Un film en préparation sur l'avènement de l'islam

Rédigé par R.D (Avec agences) | Jeudi 30 Octobre 2008

Il y a un peu plus de trente ans sortait la première superproduction hollywoodienne sur l’histoire de l’islam : The message, dans sa version anglaise (Al Risalâh dans sa version arabe) signé Mustapha Akkad. Il n’y a pas eu, depuis, de film d’une telle envergure, avec une distribution aussi prestigieuse. Tout le monde se souvient d’Anthony Quinn dans le rôle de Hamza et d’Irène Papas dans celui de Hind, épouse d’Abou Sufyan. Il y aura bientôt, une version revisitée a annoncé, lundi depuis Dubaï, la nouvelle équipe de production qui se lance dans cette aventure.



Anthony Quinn dans le rôle de Hamza
Anthony Quinn dans le rôle de Hamza
La nouvelle n’est pas passée inaperçue tant elle était inattendue. Après Le Message, seul et unique film "hollywoodien" sur l’avènement de l’islam, un remake est désormais attendu, depuis l’annonce faite lundi à Dubaï par ses promoteurs. The Messenger of peace, deuxième du genre en anglais, revisitera l’œuvre monumentale, à plusieurs égards, de Mustapha Akkad. Ce film sorti en 1976 a eu un énorme succès auprès du public musulman pour lequel il constitue, aujourd’hui encore, la référence cinématographique sur le sujet.

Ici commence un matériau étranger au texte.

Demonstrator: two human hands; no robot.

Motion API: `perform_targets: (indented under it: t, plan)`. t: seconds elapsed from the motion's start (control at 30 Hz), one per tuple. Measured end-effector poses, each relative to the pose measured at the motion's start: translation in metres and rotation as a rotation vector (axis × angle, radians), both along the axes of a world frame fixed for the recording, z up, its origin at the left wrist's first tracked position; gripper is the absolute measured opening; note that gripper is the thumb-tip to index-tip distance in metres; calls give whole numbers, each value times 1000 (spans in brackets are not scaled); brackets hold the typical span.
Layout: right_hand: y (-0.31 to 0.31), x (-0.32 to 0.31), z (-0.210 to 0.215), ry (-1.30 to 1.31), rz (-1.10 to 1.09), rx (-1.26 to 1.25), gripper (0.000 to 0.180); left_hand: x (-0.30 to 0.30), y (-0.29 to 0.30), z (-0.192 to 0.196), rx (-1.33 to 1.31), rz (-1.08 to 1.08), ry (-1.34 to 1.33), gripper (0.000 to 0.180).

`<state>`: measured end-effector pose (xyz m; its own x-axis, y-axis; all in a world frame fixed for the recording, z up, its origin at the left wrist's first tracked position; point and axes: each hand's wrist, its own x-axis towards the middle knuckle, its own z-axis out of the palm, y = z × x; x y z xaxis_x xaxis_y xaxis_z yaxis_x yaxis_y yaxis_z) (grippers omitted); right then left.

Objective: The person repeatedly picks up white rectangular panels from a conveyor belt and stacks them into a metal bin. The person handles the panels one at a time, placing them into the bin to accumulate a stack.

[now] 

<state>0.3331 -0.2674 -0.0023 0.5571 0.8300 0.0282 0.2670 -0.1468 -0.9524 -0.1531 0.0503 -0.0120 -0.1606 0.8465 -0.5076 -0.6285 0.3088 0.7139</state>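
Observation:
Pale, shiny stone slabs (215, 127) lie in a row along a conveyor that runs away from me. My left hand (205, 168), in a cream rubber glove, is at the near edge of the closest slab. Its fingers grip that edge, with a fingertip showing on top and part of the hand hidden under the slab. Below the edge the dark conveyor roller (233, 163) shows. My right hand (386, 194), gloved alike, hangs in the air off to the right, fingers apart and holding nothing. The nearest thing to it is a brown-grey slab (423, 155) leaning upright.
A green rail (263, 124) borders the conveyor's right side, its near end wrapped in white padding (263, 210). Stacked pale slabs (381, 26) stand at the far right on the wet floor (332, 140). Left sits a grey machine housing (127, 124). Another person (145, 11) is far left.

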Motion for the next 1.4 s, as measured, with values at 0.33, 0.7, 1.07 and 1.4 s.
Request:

«Nous avons une profonde admiration pour le travail d’Akkad, mais depuis les années 70, le cinéma a beaucoup évolué sur le plan technique, et ce projet prévoit d’utiliser la technologie moderne pour redonner vie aux principaux messages du film original» a indiqué le producteur américain Oscar Zoghbi, qui avait déjà participé au premier tournage.

Si les détails concernant la distribution, le début et les lieux du tournage ne sont pas encore connus, une chose est sûre : comme dans la version originale, le prophète Mohammed ne sera pas incarné.

Le réalisateur syro-américain, Mustapha Akkad, s’était entouré de spécialistes de l’université égyptienne d’Al Azhar. Chaque page du script rédigé par H.A.L Craig avait été relue et approuvée après de nombreuses confrontations houleuses. Ce film était pour son réalisateur, décédé en 2005, dans un attentat contre l’hôtel où il séjournait en Jordanie, « un enjeu personnel » tant sur le plan cinématographique qu’humain : « Étant un musulman vivant en Occident, je considère que c'est mon devoir de dire la vérité par rapport à l'islam. » avait-il déclaré.

De même, cette équipe de production souhaite comme Akkad contribuer à une meilleure compréhension de l’islam mis à mal ces dernières années. La productrice exécutive Hajja Subhia Abu Alheja a expliqué dans le communiqué que «depuis le 11-Septembre l’image de l’islam avait énormément souffert » et « qu’aujourd’hui plus que jamais, il était temps de jeter les ponts de connaissance entre musulmans et non-musulmans ».